Scroll down to skip the sermon and see the photos!


The delivery of the Fisticuff had a couple surprises.



  • Frame and fork are NICE!  I love the Snickers Brown paint.  Man, is that fork's steerer long!

  • As expected, packaging was secure and top notch.  A hard cardboard tube was inserted into the frame's steerer tube.  Abby and Joe had a ball popping the giant bubble wrap bike bag;-)

  • Not expected..

    • Surprise, free schwag!  Vassago threw in a free pint glass.

    • Vassago also threw in a 30.0 aluminum Vassago seat post clamp.  I had ordered a stainless Surly clamp so I used that one in the build instead.




Wrenched from about 8:30 to 1:00 last night.  Man, was the wind whipping out there.  Flutters and chirps resounded nearby where a few thousand black birds were roosting in a stand of bamboo in the neighbor's yard.  Luckily no mighty oaks fell on the shed and no Alfred Hitchcock bird attacks ensued.  So, lemme tell you about the build!

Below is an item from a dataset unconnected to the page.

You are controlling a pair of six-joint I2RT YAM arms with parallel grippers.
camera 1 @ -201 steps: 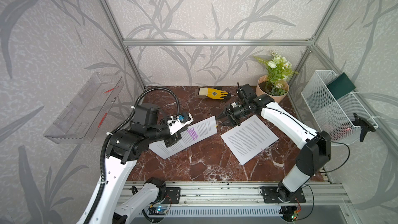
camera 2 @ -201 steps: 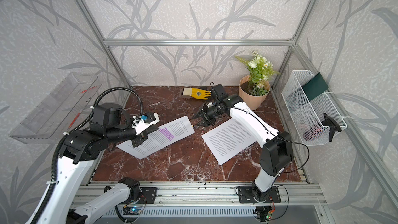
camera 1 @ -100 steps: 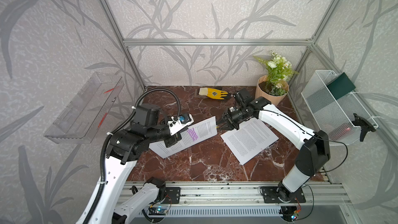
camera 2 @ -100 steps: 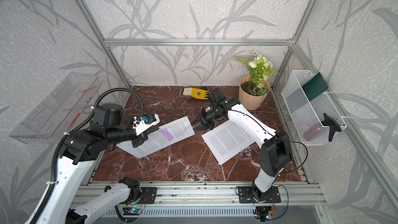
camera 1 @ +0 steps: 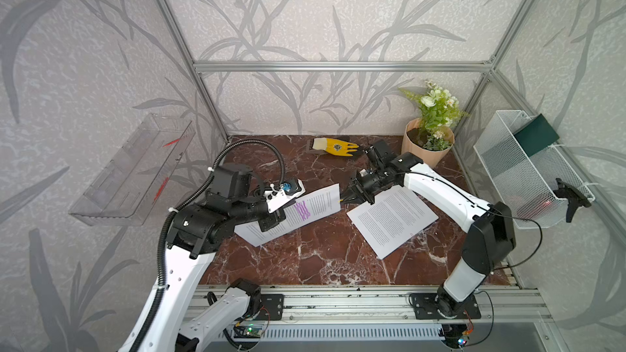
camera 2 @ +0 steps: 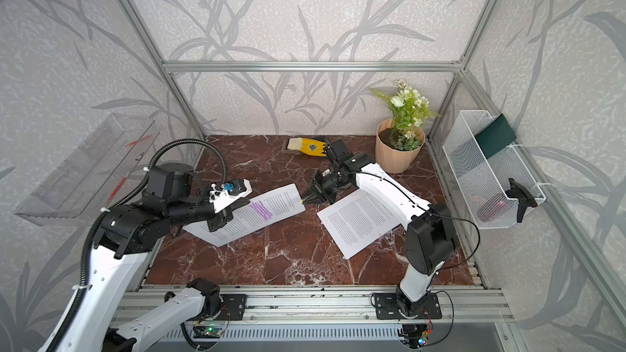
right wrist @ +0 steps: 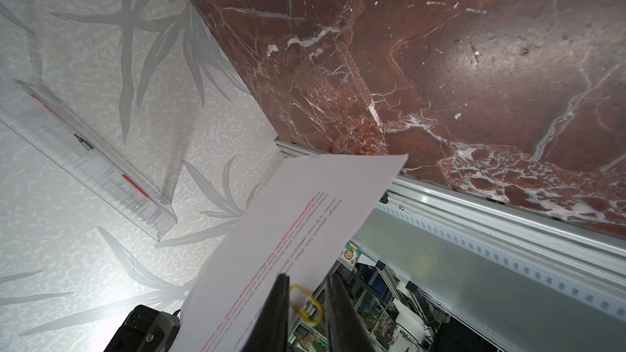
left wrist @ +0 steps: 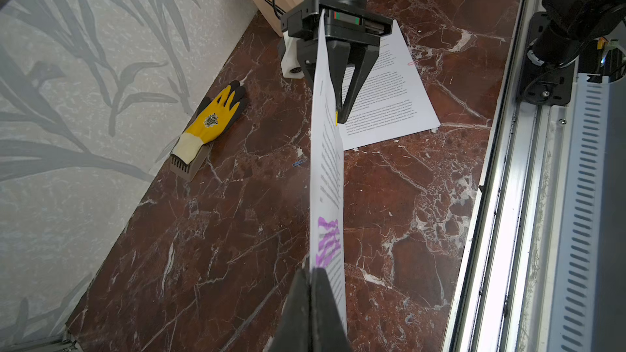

You may enjoy my headset press photo... hammer, vise, and 2X4 scraps.  The hard cardboard tube Vassago used for packaging I cut to length and left inside the steerer for the first cup's pounding in.  This added a little protection and peace of mind, though it wasn't really necessary.  Plenty of grease and a couple of whicketty whacks with the old hammer.  Just like Colt 45, it works every time.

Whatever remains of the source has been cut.